__DATA SHOWN__:

=== Begin Enclosure ===

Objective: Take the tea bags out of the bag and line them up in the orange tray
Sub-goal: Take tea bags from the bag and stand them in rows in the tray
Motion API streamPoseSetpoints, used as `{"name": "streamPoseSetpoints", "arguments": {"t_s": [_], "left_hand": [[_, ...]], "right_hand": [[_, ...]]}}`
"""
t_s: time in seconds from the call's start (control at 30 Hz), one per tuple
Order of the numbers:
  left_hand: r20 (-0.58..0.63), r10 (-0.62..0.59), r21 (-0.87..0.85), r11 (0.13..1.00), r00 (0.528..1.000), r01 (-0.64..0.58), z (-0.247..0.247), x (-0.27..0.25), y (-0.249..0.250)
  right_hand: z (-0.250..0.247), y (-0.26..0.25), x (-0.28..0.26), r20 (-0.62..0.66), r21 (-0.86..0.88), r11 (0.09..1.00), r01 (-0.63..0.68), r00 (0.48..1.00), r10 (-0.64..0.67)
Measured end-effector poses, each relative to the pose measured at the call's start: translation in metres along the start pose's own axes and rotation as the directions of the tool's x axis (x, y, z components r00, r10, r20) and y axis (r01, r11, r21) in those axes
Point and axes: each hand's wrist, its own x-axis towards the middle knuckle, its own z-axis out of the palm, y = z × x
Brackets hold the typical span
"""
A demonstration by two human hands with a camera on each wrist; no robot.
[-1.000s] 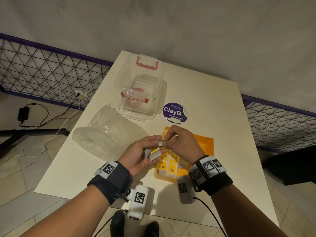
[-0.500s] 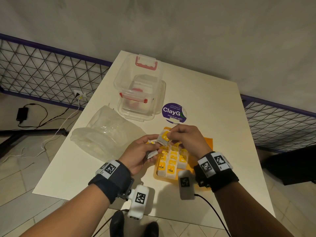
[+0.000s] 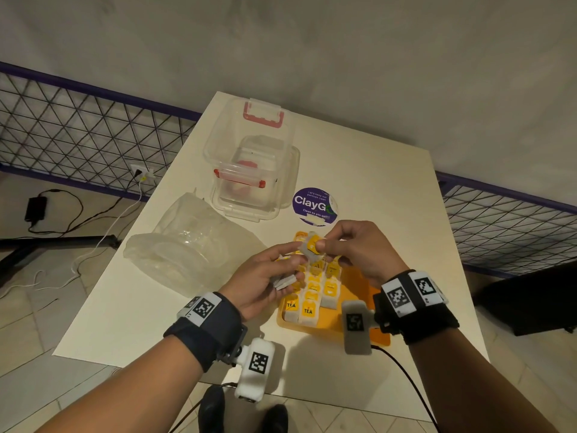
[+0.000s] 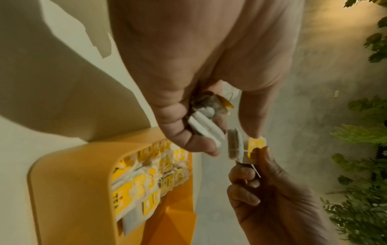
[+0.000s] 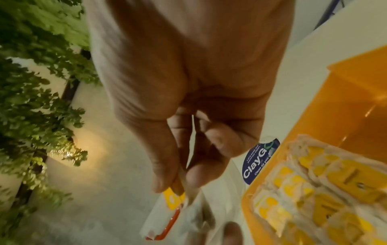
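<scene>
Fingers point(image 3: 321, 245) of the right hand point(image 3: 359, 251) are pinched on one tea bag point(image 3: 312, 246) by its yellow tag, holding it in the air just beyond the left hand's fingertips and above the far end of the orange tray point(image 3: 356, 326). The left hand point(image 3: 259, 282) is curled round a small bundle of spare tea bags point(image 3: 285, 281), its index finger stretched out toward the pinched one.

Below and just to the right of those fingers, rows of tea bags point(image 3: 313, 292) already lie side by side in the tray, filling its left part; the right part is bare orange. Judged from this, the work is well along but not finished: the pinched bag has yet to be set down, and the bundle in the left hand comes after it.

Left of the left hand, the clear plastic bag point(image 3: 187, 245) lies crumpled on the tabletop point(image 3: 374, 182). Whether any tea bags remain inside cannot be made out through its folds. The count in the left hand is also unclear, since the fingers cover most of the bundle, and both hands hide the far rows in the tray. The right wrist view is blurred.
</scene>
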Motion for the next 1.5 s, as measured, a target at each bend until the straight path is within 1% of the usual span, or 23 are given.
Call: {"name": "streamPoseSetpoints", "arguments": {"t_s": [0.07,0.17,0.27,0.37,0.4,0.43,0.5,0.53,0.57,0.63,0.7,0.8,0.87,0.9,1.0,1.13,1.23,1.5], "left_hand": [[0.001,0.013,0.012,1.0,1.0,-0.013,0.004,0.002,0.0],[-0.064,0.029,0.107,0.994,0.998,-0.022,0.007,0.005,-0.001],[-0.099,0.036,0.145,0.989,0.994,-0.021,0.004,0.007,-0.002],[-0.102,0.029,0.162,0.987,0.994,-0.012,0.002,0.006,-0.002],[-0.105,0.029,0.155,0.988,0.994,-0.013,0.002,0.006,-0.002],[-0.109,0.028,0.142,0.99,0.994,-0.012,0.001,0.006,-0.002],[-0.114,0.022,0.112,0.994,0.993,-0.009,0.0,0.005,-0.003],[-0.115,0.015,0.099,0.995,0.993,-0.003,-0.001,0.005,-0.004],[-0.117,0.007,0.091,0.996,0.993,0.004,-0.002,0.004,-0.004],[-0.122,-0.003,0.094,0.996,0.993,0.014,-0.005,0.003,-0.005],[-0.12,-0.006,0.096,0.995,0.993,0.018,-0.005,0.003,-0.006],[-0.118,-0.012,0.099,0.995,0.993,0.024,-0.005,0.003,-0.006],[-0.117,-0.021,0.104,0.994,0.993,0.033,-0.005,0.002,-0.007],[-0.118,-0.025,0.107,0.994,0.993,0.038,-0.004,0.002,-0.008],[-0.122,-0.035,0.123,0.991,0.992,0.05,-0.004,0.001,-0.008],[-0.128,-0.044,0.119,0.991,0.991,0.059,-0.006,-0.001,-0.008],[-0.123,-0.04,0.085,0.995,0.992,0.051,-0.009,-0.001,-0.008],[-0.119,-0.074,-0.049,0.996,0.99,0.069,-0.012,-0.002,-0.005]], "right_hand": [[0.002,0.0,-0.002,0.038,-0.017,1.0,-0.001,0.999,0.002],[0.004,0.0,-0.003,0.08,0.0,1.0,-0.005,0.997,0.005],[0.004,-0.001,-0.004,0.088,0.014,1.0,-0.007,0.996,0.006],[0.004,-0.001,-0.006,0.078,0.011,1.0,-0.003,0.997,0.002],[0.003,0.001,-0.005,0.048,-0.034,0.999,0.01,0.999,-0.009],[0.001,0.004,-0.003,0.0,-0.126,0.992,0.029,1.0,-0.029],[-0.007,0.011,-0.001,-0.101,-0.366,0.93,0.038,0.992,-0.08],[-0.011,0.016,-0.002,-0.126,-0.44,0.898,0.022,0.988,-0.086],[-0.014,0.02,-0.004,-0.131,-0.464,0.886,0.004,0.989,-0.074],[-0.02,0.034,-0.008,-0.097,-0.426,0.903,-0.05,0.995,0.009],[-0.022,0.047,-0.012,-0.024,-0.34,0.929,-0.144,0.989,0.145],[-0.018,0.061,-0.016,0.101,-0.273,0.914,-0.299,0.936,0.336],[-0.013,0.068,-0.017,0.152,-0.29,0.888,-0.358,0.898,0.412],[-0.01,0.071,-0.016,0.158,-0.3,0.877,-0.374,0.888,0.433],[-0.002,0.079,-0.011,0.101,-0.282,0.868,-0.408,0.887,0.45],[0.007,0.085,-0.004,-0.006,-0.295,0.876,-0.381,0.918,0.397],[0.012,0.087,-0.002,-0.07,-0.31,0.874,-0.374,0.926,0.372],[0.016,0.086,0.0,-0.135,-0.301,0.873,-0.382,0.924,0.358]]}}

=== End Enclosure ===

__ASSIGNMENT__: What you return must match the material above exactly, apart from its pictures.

__TASK OUTPUT__:
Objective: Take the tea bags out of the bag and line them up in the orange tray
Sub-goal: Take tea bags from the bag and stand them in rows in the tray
Motion API streamPoseSetpoints, used as `{"name": "streamPoseSetpoints", "arguments": {"t_s": [_], "left_hand": [[_, ...]], "right_hand": [[_, ...]]}}`
"""
t_s: time in seconds from the call's start (control at 30 Hz), one per tuple
Order of the numbers:
  left_hand: r20 (-0.58..0.63), r10 (-0.62..0.59), r21 (-0.87..0.85), r11 (0.13..1.00), r00 (0.528..1.000), r01 (-0.64..0.58), z (-0.247..0.247), x (-0.27..0.25), y (-0.249..0.250)
  right_hand: z (-0.250..0.247), y (-0.26..0.25), x (-0.28..0.26), r20 (-0.62..0.66), r21 (-0.86..0.88), r11 (0.09..1.00), r01 (-0.63..0.68), r00 (0.48..1.00), r10 (-0.64..0.67)
Measured end-effector poses, each relative to the pose measured at the call's start: translation in metres along the start pose's own axes and rotation as the directions of the tool's x axis (x, y, z components r00, r10, r20) and y axis (r01, r11, r21) in those axes
Point and axes: each hand's wrist, its own x-axis towards the middle knuckle, its own z-axis out of the palm, y = z × x
Brackets hold the typical span
"""
A demonstration by two human hands with a camera on each wrist; no robot.
[-1.000s] 
[-0.500s] 
[+0.000s] 
[+0.000s] 
[+0.000s] 
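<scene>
Fingers point(image 3: 321, 245) of the right hand point(image 3: 359, 251) are pinched on one tea bag point(image 3: 312, 246) by its yellow tag, holding it in the air just beyond the left hand's fingertips and above the far end of the orange tray point(image 3: 356, 326). The left hand point(image 3: 259, 282) is curled round a small bundle of spare tea bags point(image 3: 285, 281), its index finger stretched out toward the pinched one.

Below and just to the right of those fingers, rows of tea bags point(image 3: 313, 292) already lie side by side in the tray, filling its left part; the right part is bare orange. Judged from this, the work is well along but not finished: the pinched bag has yet to be set down, and the bundle in the left hand comes after it.

Left of the left hand, the clear plastic bag point(image 3: 187, 245) lies crumpled on the tabletop point(image 3: 374, 182). Whether any tea bags remain inside cannot be made out through its folds. The count in the left hand is also unclear, since the fingers cover most of the bundle, and both hands hide the far rows in the tray. The right wrist view is blurred.
</scene>
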Motion for the next 1.5 s, as measured, a target at each bend until the straight path is within 1% of the usual span, or 23 are given.
Call: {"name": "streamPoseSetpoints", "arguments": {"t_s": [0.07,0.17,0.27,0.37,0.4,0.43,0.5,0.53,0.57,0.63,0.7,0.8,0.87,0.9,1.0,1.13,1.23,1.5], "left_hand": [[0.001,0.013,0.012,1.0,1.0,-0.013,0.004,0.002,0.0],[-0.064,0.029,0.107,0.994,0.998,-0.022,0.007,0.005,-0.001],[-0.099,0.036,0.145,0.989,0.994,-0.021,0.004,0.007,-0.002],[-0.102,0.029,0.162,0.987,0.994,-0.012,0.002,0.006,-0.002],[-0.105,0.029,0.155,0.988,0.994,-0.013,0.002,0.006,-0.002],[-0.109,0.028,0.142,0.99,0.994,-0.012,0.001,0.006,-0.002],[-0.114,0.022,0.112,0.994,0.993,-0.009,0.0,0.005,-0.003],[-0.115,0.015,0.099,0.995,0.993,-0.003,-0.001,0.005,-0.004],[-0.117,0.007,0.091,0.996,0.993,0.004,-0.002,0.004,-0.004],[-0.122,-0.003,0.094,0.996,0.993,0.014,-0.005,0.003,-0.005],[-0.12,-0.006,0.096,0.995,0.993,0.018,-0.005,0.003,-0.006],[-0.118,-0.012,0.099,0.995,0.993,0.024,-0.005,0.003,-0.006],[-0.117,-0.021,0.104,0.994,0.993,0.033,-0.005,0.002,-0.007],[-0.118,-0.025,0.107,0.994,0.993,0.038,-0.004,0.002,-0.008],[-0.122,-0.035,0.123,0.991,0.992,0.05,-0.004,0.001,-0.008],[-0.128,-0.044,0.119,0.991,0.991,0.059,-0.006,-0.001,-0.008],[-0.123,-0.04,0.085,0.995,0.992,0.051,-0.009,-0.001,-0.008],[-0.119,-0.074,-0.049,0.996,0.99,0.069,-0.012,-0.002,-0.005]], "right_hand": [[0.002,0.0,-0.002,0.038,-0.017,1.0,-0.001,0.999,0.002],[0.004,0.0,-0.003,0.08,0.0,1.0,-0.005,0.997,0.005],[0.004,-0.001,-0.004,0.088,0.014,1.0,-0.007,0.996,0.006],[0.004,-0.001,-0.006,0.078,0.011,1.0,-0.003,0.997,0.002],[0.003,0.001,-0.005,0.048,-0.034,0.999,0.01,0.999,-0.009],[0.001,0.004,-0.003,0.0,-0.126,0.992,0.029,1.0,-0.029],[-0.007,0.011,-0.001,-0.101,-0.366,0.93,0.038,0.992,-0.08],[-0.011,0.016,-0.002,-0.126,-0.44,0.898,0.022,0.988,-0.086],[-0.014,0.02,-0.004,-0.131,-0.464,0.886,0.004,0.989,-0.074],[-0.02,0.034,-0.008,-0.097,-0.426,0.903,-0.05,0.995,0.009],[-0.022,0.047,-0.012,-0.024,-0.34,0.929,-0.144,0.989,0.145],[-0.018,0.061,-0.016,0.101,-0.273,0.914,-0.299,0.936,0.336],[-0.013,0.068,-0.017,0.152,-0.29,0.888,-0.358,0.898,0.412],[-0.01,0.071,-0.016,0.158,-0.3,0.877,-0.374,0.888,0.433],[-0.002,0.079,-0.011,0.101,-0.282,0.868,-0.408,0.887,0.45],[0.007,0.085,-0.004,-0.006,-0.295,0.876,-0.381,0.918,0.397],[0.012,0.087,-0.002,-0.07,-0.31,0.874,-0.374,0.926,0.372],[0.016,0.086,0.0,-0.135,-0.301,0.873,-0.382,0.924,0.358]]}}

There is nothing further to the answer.